The answer must consist of every line from the entries that holds the word "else".

[Recorded data]
^^^^^^^^^^^^^^^^

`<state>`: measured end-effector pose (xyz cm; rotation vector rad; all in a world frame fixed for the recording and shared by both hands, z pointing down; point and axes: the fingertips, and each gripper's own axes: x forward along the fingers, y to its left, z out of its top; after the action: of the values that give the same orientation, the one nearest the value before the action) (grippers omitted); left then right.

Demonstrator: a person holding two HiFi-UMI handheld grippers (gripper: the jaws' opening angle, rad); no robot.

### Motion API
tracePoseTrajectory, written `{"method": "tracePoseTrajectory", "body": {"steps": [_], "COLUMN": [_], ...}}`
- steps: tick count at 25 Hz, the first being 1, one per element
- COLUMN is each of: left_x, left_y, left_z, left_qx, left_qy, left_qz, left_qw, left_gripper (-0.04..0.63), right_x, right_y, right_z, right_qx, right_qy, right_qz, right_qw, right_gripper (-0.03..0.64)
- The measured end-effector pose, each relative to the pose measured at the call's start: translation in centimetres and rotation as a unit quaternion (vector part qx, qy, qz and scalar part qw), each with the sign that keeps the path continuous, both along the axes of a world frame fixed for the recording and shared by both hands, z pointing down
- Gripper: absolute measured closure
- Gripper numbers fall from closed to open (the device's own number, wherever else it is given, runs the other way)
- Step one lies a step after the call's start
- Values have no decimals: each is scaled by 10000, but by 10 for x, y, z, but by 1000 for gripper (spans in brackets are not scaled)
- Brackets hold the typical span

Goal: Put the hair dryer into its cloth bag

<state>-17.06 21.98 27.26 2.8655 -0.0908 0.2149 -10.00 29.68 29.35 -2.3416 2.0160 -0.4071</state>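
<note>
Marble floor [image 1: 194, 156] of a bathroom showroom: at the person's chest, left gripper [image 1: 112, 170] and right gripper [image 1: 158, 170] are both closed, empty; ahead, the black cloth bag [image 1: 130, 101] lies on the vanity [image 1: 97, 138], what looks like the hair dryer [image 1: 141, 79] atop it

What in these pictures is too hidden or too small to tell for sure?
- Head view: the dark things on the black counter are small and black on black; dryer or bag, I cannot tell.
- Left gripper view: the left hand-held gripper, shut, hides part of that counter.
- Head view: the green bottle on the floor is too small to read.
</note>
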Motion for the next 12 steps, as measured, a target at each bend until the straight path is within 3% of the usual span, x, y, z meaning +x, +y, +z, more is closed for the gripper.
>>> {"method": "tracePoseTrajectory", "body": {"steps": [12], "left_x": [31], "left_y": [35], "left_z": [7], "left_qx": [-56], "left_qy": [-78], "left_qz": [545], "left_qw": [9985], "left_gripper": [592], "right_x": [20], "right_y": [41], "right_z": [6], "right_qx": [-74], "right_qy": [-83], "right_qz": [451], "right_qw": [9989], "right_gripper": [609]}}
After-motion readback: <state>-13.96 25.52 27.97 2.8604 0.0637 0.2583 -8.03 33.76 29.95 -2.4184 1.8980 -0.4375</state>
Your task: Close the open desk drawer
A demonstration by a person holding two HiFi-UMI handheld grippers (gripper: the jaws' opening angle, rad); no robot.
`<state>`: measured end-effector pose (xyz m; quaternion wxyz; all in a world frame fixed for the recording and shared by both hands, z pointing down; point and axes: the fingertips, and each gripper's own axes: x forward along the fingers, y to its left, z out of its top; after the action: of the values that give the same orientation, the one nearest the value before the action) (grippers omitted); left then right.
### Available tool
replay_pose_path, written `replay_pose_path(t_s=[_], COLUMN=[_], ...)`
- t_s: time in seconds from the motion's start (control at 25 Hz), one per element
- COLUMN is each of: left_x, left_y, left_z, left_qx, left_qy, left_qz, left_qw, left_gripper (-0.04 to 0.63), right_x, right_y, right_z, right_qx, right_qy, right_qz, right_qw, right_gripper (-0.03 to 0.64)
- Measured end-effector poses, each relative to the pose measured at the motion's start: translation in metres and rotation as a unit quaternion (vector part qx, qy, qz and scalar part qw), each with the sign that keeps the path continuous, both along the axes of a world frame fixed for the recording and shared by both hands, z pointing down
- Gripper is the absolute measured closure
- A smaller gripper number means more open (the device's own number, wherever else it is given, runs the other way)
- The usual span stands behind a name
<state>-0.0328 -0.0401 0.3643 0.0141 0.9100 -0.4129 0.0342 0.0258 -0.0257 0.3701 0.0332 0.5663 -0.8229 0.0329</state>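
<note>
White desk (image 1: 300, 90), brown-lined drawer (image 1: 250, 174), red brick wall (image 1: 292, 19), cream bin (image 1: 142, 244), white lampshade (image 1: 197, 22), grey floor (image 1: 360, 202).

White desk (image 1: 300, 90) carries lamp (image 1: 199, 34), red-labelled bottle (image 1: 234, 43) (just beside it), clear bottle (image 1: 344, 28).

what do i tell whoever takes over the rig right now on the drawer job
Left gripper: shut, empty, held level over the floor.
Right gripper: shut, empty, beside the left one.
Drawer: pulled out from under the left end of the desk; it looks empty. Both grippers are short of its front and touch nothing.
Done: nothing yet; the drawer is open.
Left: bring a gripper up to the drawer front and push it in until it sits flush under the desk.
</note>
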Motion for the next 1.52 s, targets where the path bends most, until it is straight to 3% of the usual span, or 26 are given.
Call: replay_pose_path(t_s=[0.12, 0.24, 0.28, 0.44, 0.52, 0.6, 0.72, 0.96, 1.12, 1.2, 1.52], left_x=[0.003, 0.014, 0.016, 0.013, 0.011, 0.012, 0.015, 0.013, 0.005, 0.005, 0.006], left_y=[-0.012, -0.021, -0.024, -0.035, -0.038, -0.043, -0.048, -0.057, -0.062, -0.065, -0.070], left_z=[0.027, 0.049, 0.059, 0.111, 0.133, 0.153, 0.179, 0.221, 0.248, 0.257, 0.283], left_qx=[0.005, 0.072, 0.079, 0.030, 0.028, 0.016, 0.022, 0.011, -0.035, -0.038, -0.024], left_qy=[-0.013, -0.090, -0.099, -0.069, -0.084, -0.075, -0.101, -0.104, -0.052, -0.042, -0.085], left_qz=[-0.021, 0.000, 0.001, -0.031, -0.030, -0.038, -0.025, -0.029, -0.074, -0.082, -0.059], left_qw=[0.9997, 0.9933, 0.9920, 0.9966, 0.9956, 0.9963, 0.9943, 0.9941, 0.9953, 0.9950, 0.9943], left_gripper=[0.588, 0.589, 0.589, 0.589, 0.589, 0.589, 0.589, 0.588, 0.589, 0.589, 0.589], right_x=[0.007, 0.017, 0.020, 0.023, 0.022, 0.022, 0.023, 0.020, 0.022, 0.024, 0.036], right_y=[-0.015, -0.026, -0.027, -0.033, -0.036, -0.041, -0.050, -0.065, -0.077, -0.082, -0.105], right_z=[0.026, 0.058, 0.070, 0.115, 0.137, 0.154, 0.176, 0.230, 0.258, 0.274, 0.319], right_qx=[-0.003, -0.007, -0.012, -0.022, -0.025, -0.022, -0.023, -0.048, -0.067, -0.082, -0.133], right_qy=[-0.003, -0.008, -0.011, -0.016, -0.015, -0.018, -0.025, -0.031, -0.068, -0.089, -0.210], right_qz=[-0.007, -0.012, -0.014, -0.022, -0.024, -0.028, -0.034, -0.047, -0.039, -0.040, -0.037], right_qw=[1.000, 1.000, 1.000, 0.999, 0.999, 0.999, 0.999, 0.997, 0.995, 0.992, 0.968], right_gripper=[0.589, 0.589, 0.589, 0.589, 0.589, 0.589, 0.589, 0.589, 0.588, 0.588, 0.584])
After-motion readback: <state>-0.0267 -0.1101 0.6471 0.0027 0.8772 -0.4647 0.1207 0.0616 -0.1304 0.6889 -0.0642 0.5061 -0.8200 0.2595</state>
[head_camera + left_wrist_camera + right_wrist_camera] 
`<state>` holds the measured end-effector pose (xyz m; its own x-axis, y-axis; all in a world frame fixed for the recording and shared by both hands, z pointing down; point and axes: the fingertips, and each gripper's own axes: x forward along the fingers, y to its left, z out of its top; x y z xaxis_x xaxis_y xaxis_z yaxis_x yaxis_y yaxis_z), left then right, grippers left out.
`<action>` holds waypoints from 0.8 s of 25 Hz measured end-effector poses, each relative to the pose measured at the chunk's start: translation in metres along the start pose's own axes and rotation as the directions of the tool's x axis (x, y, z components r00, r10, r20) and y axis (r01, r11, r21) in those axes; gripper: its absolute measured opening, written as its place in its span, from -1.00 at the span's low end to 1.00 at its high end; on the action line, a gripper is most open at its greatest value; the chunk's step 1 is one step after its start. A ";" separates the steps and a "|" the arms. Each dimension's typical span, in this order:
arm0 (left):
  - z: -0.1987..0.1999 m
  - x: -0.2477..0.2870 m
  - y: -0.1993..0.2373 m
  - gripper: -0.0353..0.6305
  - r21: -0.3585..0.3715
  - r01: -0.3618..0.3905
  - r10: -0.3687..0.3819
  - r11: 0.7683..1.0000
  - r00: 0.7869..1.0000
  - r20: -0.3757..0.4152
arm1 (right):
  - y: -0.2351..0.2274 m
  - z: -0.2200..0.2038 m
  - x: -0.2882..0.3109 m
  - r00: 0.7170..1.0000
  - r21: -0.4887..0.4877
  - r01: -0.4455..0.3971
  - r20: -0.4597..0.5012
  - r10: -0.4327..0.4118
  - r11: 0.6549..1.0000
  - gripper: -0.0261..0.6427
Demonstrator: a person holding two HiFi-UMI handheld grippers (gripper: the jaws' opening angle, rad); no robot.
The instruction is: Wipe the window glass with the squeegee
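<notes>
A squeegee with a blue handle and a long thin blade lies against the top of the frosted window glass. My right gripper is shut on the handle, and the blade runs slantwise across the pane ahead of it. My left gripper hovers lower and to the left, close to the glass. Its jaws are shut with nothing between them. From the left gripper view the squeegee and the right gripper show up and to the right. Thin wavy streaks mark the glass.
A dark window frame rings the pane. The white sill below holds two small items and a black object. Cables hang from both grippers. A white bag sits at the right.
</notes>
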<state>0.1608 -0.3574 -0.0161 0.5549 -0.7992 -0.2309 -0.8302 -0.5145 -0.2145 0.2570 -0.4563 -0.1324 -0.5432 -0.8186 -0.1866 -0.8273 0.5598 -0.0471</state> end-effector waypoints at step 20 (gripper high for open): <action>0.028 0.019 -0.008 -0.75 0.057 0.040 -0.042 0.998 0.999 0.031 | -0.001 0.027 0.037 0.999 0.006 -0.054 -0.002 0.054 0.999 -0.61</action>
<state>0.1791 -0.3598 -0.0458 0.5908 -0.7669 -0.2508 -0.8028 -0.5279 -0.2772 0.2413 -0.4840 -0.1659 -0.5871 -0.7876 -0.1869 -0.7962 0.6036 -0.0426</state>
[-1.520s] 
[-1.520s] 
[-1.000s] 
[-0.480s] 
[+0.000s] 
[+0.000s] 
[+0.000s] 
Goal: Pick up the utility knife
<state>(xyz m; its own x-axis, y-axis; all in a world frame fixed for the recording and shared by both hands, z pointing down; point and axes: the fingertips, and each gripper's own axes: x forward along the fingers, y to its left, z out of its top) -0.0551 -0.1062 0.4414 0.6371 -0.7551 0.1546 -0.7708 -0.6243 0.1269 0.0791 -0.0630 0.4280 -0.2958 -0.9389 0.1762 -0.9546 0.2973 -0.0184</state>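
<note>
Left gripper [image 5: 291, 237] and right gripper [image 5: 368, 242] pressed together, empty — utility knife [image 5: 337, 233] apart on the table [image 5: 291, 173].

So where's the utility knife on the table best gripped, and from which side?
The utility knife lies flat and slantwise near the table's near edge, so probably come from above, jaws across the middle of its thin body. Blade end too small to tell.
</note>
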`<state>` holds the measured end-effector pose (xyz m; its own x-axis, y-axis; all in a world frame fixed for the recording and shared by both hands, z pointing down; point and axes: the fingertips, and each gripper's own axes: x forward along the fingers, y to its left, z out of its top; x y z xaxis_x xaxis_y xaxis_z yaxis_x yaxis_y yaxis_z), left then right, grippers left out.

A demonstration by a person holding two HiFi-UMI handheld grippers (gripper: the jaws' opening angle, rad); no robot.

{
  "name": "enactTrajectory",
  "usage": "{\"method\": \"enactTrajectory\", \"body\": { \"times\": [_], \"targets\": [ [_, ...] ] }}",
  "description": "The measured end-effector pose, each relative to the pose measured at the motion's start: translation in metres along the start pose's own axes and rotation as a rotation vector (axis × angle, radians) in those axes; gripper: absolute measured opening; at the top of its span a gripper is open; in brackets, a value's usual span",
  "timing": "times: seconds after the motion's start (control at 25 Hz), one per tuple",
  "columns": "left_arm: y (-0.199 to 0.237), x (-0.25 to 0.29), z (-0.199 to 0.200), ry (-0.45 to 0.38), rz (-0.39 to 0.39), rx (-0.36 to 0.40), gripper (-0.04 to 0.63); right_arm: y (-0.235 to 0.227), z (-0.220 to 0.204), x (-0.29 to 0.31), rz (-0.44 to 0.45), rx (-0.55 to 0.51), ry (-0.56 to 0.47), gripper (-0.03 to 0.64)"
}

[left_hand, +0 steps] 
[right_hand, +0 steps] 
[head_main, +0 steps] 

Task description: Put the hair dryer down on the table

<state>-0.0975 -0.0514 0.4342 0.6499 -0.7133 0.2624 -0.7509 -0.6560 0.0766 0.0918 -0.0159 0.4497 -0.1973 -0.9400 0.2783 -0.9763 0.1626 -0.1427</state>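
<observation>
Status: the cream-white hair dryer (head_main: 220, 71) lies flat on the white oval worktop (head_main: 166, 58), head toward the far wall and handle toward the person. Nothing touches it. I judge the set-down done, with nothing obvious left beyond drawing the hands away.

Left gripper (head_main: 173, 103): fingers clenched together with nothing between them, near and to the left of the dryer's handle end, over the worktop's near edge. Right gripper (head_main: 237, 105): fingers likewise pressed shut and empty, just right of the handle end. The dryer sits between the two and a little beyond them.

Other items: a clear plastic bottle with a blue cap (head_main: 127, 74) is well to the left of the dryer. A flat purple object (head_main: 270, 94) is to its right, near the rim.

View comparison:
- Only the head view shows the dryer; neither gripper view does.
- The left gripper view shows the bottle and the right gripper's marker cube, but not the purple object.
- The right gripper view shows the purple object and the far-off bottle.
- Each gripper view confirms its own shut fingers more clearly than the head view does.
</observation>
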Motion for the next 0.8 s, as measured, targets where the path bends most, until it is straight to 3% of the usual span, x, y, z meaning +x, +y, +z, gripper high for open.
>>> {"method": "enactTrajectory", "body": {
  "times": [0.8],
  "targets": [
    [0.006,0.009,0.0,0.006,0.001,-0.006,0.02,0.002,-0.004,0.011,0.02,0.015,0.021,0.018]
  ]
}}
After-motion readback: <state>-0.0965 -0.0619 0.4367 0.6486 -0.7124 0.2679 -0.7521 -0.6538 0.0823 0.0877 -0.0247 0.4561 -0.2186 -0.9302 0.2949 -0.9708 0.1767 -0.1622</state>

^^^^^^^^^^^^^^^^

Answer section =>
- Gripper numbers fall from closed to open (the device's own number, wherever else it is given, runs the other way)
- A smaller gripper number means more open (the device's own number, wherever else it is given, runs the other way)

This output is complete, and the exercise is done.